Records shown:
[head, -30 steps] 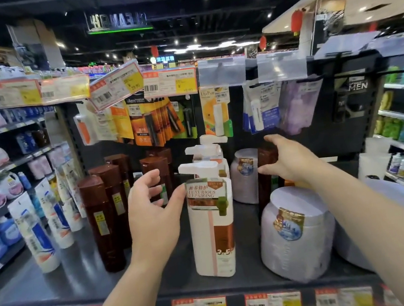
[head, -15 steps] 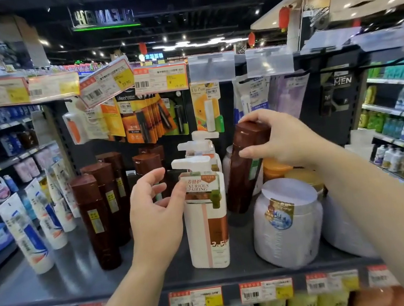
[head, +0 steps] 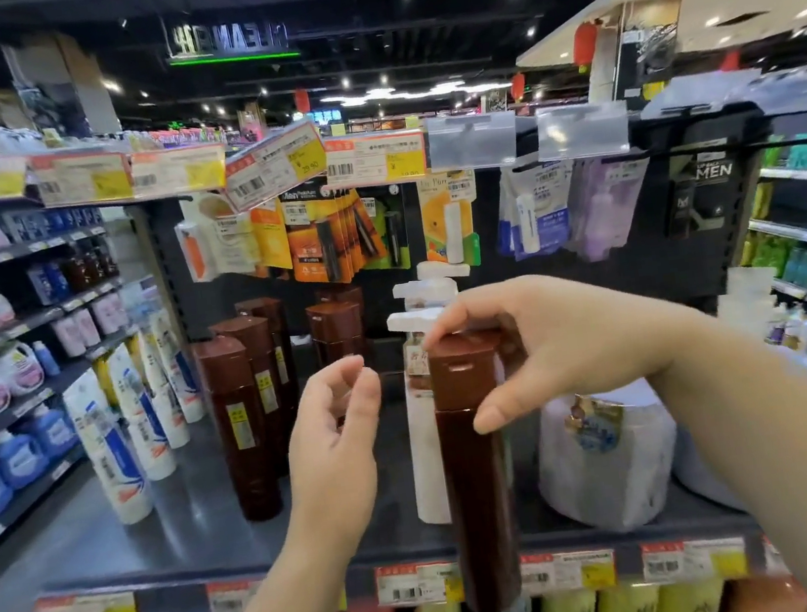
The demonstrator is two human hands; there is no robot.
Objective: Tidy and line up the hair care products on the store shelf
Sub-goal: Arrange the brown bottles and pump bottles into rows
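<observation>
My right hand [head: 557,341] grips the cap of a tall brown bottle [head: 477,492] and holds it in the air in front of the shelf edge, near me. My left hand [head: 335,445] hovers just left of it, fingers loosely curled, holding nothing. Behind the lifted bottle stands a row of white pump bottles [head: 422,438], partly hidden. Left of them, two rows of matching brown bottles [head: 244,426] stand on the dark shelf [head: 184,533]. A white tub [head: 609,458] with a gold label sits on the right.
White tube bottles with blue and orange print [head: 110,450] line the shelf's left side. Hanging packets [head: 329,233] fill the back panel above. Price tags [head: 414,584] run along the front edge. More stocked shelves stand left and right.
My right hand has lifted the brown bottle from the back right of the shelf and brought it forward in front of the pump bottles. My left hand has let go of the pump bottle.
</observation>
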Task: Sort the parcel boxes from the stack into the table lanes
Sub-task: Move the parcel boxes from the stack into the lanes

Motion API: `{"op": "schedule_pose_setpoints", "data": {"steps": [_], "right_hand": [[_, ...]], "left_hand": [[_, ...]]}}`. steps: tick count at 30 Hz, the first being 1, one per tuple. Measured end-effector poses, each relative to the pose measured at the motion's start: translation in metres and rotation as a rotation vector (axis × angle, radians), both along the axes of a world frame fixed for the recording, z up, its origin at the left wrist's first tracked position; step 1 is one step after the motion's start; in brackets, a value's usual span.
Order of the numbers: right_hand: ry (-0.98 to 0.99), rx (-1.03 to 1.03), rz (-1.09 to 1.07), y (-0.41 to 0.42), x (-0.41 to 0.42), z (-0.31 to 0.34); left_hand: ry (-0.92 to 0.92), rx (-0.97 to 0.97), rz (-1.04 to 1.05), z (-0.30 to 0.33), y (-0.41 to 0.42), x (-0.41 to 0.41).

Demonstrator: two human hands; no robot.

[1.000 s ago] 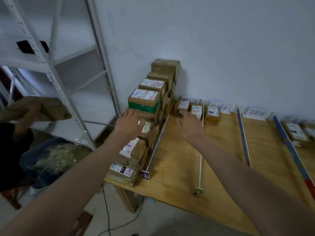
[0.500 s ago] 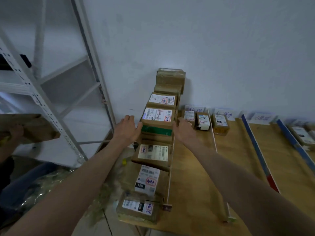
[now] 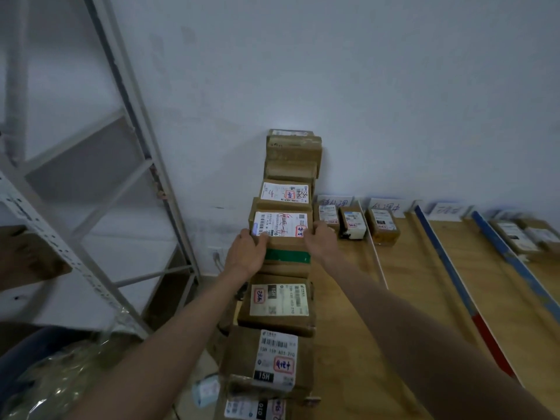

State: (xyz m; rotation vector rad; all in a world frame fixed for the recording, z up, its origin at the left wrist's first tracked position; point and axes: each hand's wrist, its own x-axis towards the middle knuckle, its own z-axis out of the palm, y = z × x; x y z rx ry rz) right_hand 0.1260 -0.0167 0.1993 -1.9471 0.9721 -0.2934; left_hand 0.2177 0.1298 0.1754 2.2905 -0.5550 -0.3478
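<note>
A long stack of brown parcel boxes with white labels runs along the table's left edge up to the wall. One box in its middle, the labelled parcel box with red handwriting and a green tape band below, is clasped from both sides. My left hand presses its left side, thumb on the label's lower corner. My right hand grips its right side. The wooden table is split into lanes by strips, and three small parcels stand at the far end of the near lanes.
A white strip and blue-red strips mark the lanes, with paper name cards against the wall. More parcels lie in the far right lane. A grey metal shelf rack stands left, with a plastic-wrapped bundle below.
Both hands have closed in from either side of the stack onto the green-taped labelled box. The camera has come closer and now looks along the stack.
</note>
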Motion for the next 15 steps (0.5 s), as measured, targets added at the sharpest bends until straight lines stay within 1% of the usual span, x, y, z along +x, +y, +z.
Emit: {"op": "schedule_pose_setpoints", "data": {"steps": [5, 7, 9, 13, 15], "right_hand": [[-0.068, 0.090, -0.005, 0.006, -0.012, 0.016], [-0.114, 0.191, -0.005, 0.010, -0.017, 0.026], [-0.116, 0.286, 0.018, 0.014, -0.021, 0.036], [-0.055, 0.284, 0.096, 0.019, -0.030, 0.043], [-0.038, 0.285, 0.129, 0.019, -0.035, 0.043]], "left_hand": [[-0.014, -0.109, 0.044, 0.008, 0.000, 0.004], [-0.029, -0.165, 0.061, 0.017, 0.002, 0.008], [-0.037, -0.206, 0.057, 0.029, 0.004, 0.015], [0.013, -0.185, -0.064, 0.052, 0.011, 0.029], [0.079, -0.172, -0.153, 0.061, 0.017, 0.034]]}}
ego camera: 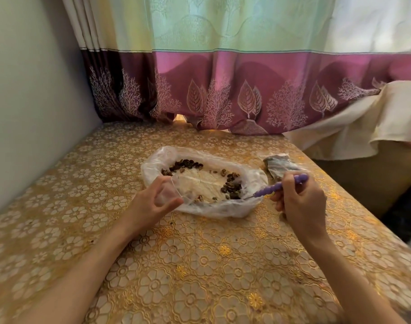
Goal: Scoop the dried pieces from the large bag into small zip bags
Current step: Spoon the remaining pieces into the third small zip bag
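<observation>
A large clear plastic bag lies open on the table, with dark dried pieces gathered at its right side and along its far rim. My left hand holds a small clear zip bag at the big bag's near left edge. My right hand grips a purple beaded handle of a scoop; its metal end points into the big bag near the pieces and is barely visible.
The table wears a gold floral cover. Filled small zip bags lie just beyond my right hand. A grey wall runs along the left, a purple-bordered curtain hangs behind, and a cream cloth drapes at the right.
</observation>
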The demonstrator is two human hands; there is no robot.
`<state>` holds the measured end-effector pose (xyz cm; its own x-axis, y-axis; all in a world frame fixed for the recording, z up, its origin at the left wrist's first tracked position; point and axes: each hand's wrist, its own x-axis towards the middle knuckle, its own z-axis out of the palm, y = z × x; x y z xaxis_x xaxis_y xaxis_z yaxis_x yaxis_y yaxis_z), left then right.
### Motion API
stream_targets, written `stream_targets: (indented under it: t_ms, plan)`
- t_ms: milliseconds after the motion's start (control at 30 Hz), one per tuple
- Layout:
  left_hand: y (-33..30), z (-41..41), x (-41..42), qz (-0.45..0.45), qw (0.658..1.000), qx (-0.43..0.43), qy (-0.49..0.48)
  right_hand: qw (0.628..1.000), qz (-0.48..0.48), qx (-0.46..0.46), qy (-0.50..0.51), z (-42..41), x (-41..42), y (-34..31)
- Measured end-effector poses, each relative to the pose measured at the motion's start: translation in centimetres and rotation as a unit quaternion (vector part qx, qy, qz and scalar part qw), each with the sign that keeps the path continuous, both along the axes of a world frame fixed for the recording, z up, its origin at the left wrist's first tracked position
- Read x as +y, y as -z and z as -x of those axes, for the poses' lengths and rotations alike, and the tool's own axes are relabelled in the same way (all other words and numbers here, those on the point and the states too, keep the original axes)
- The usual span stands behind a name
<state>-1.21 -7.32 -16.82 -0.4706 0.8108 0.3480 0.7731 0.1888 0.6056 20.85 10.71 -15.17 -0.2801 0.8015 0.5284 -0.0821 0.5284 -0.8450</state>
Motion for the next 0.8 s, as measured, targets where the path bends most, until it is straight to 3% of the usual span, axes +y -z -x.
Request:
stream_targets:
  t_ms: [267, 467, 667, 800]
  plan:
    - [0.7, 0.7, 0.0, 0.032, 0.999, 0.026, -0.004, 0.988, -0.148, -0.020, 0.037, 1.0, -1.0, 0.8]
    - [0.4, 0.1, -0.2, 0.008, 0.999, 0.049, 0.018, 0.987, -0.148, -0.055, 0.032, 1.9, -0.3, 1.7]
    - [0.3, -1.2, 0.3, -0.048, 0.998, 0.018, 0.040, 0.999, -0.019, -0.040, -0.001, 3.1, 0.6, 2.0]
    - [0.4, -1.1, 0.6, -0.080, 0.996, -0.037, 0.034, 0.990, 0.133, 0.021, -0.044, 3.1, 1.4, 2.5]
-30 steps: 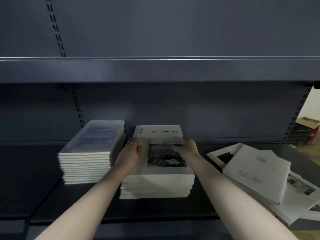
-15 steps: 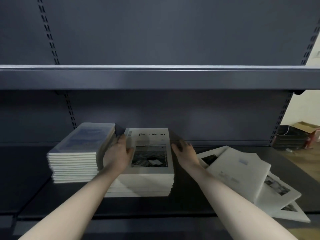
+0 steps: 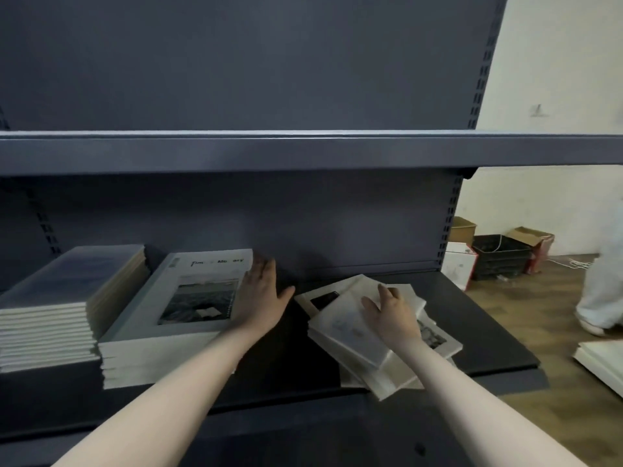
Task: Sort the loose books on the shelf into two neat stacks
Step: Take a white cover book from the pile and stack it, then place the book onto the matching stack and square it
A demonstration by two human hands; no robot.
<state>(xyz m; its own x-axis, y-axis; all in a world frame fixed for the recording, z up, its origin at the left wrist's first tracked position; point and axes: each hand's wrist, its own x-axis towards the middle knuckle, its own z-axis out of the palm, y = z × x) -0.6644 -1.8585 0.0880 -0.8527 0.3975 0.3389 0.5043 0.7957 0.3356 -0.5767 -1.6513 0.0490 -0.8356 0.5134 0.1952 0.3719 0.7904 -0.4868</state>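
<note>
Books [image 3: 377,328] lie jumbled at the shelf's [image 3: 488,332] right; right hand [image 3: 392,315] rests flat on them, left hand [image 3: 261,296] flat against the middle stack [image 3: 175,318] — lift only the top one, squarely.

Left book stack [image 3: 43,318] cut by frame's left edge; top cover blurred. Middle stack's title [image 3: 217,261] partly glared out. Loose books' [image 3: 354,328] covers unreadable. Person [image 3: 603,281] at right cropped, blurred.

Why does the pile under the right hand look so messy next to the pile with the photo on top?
The loose pile has books fanned out crooked, corners poking over the shelf edge; the photo-cover stack has lined-up edges. The right hand rests on the loose pile; the left hand touches the stack's side. Both have whitish covers.
</note>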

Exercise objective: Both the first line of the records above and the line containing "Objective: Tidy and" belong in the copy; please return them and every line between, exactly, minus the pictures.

Exercise output:
[head, -30 steps] 
[head, -15 steps] 
[head, +0 steps] 
The demonstrator is two human hands; there is no robot.
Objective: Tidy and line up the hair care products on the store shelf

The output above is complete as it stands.